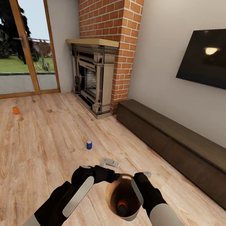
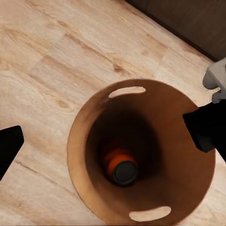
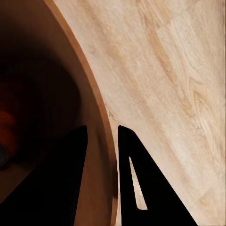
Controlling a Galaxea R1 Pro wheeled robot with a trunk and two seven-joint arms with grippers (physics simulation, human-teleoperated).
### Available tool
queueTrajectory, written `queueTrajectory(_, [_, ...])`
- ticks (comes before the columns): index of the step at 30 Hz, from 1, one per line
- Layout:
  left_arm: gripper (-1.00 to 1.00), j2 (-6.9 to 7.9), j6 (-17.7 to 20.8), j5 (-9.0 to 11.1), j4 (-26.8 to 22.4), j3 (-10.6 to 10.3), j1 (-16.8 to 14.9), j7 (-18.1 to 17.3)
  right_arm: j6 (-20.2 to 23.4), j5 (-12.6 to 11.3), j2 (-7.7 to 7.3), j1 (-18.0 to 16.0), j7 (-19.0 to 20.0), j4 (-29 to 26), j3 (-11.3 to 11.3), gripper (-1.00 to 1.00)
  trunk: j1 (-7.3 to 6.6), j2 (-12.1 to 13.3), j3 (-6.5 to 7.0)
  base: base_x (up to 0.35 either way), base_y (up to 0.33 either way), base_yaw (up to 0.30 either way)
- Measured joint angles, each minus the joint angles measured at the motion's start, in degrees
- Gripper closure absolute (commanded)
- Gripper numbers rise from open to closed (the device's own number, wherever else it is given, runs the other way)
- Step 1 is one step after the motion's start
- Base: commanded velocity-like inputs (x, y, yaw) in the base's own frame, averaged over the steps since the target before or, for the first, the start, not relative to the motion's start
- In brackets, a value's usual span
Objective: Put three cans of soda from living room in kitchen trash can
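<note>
The tash can (image 1: pixel 133 213) hangs tilted just above the wood floor, with my right gripper (image 1: pixel 143 175) shut on its rim. In the right wrist view the fingers (image 3: pixel 136 179) straddle the coppery wall (image 3: pixel 96 108). One orange can of soda (image 2: pixel 120 167) lies at the bottom of the bin (image 2: pixel 155 127), also visible in the head view (image 1: pixel 122 207). My left gripper (image 2: pixel 103 129) hovers open over the bin's mouth, empty, and shows by the rim (image 1: pixel 109 163). A dark blue can (image 1: pixel 89 144) stands on the floor ahead. Another orange can (image 1: pixel 15 110) stands far left near the glass door.
A red-brick fireplace (image 1: pixel 95 79) rises at the back. A long low dark cabinet (image 1: pixel 179 145) runs along the right wall under a wall TV (image 1: pixel 214 58). A glass door (image 1: pixel 18 46) with a wooden frame is at the left. Light plank floor (image 1: pixel 45 154) spreads between.
</note>
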Motion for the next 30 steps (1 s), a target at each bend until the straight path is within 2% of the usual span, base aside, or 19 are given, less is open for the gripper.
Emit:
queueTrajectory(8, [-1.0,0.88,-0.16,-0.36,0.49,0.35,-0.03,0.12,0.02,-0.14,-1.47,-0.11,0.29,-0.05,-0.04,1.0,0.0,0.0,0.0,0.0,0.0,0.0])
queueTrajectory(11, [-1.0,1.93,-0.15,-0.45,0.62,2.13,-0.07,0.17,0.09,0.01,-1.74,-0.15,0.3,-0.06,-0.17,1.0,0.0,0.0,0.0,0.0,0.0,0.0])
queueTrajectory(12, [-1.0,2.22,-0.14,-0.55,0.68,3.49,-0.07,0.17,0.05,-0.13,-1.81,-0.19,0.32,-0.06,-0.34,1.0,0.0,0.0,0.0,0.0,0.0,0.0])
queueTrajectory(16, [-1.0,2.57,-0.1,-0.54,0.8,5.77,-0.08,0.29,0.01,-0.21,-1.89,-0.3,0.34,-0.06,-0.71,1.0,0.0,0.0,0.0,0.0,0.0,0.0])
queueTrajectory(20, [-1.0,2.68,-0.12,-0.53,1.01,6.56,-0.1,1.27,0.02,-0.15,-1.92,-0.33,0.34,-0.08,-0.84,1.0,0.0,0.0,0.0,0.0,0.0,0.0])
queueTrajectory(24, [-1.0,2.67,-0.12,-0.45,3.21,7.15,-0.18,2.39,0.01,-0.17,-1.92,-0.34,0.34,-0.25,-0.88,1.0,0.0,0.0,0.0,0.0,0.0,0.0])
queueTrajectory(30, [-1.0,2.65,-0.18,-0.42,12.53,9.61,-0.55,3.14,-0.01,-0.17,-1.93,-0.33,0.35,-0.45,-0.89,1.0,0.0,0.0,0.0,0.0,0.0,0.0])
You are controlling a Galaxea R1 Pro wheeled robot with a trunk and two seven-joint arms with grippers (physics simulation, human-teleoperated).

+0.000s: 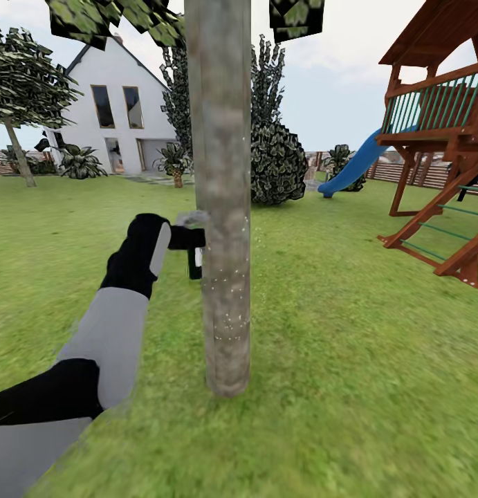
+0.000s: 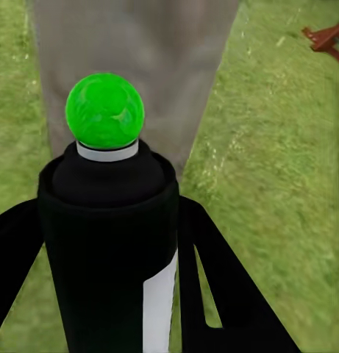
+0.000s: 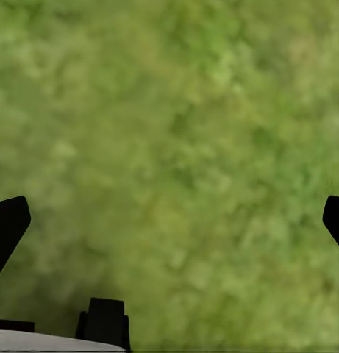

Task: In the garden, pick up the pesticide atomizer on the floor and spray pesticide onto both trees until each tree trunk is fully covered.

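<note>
A straight, branchless tree trunk [image 1: 225, 207] rises through the middle of the head view, a mottled grey-brown column with a rough, streaky bark texture and a scatter of tiny pale specks across its lower half. It stands in a lawn [image 1: 349, 360] of soft, blurred green grass. The left arm, with grey and black segments, reaches in from 7 o'clock, and the left gripper [image 1: 191, 238] sits just at the trunk's left edge, at about 9 o'clock of it. Its black fingers [image 2: 213, 287] are closed narrowly around the pesticide atomizer [image 2: 110, 243], a smooth near-black cylinder with a white vertical label strip, a thin white collar and a glossy round green cap. In the left wrist view that cap points at the grey bark, which is close ahead.

At 10 o'clock in the head view stands a white gabled house [image 1: 117, 111] with tall dark windows, and farther left a second tree [image 1: 21, 90] with a thin leaning trunk and a blocky leaf crown. A dark, bushy conifer [image 1: 273, 138] rises behind the trunk. At 2 o'clock is a wooden playset [image 1: 446, 138] of reddish-brown beams with green railings and a curved blue slide [image 1: 353, 169].

The right gripper [image 3: 169, 220] hangs over plain blurred grass, its two black fingertips [image 3: 7, 224] spread wide, nothing between them.
</note>
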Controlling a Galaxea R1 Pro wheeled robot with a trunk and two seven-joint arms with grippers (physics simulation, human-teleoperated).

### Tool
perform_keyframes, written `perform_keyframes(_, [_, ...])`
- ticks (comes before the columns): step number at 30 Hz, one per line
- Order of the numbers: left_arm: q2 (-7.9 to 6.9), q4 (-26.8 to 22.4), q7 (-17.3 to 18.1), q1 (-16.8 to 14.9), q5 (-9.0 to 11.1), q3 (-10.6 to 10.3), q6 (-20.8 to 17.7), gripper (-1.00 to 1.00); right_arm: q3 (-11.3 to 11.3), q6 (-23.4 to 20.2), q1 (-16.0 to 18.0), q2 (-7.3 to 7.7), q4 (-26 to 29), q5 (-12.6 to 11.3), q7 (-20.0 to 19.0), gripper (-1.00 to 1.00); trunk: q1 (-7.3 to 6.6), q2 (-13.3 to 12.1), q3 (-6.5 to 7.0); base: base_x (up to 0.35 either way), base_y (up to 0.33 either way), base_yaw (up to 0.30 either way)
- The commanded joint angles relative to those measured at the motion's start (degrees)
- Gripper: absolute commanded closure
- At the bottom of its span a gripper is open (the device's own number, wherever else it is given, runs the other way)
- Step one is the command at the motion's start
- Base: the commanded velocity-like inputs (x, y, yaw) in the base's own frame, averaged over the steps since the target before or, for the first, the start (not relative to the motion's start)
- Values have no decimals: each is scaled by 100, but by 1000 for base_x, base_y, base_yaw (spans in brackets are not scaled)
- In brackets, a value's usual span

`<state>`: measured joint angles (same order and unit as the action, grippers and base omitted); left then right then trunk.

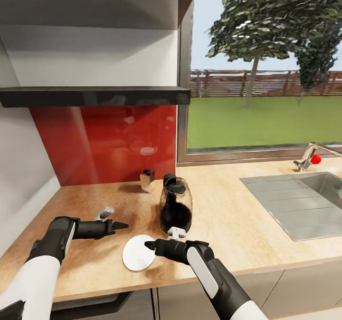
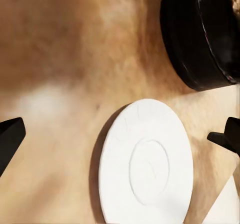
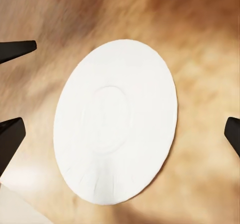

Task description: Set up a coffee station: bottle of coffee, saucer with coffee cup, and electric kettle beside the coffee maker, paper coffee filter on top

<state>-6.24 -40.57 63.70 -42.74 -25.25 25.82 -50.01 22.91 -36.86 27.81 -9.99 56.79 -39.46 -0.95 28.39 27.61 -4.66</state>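
The white saucer [image 1: 139, 252] lies flat on the kitchen countertop [image 1: 228, 215] near its front edge. Just behind it stands the glass electric kettle [image 1: 175, 206], black-lidded and dark inside. My left gripper [image 1: 122, 225] hovers open left of the saucer; the left wrist view shows the saucer [image 2: 147, 161] and the kettle's base [image 2: 200, 34]. My right gripper [image 1: 149, 245] is open over the saucer's right rim, with the saucer [image 3: 117, 121] between its fingers [image 3: 10, 139] in the right wrist view. The kitchen shelf [image 1: 95, 95] hangs above, its top hidden. The coffee maker, bottle of coffee, paper coffee filter and coffee cup are out of view.
A small steel canister [image 1: 147, 179] stands against the red backsplash. A small pale object [image 1: 105, 212] lies by my left gripper. The steel sink [image 1: 304, 201] and tap [image 1: 308, 156] are at the right, under a window. A grey wall closes the counter's left end.
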Motion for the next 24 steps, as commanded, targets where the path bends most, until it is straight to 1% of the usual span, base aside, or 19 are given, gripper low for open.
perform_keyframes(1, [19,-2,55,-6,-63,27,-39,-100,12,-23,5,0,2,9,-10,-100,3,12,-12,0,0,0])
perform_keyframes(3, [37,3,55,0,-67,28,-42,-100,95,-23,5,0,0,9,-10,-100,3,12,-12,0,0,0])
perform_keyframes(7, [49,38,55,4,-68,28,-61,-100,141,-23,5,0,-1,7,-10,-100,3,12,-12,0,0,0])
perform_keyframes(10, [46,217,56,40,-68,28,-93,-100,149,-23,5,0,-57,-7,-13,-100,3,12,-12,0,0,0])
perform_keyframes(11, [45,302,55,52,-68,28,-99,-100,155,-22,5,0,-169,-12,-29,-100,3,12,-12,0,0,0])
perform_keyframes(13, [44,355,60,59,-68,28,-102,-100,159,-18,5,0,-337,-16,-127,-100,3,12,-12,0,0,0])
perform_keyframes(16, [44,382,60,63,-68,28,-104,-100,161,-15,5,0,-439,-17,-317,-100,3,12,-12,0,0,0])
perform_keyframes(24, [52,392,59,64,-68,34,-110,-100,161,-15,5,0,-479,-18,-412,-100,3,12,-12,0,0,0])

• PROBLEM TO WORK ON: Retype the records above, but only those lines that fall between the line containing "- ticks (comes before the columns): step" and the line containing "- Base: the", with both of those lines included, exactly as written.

• SOLVED EXERCISE:
- ticks (comes before the columns): step number at 30 Hz, one per line
- Order of the numbers: left_arm: q2 (-7.9 to 6.9), q4 (-26.8 to 22.4), q7 (-17.3 to 18.1), q1 (-16.8 to 14.9), q5 (-9.0 to 11.1), q3 (-10.6 to 10.3), q6 (-20.8 to 17.7), gripper (-1.00 to 1.00); right_arm: q3 (-11.3 to 11.3), q6 (-23.4 to 20.2), q1 (-16.0 to 18.0), q2 (-7.3 to 7.7), q4 (-26 to 29), q5 (-12.6 to 11.3), q7 (-20.0 to 19.0), gripper (-1.00 to 1.00); trunk: q1 (-7.3 to 6.6), q2 (-13.3 to 12.1), q3 (-6.5 to 7.0); base: base_x (up to 0.35 either way), base_y (up to 0.33 either way), base_yaw (up to 0.30 either way)
- The commanded joint angles relative to those measured at the motion's start (degrees)
- Gripper: absolute commanded closure
- At the bottom of its span a gripper is open (the device's own number, wherever else it is given, runs the other way)
- Step one is the command at the motion's start
- Base: the commanded velocity-like inputs (x, y, yaw) in the base's own frame, averaged over the steps since the target before or, for the first, the start (not relative to the motion's start)

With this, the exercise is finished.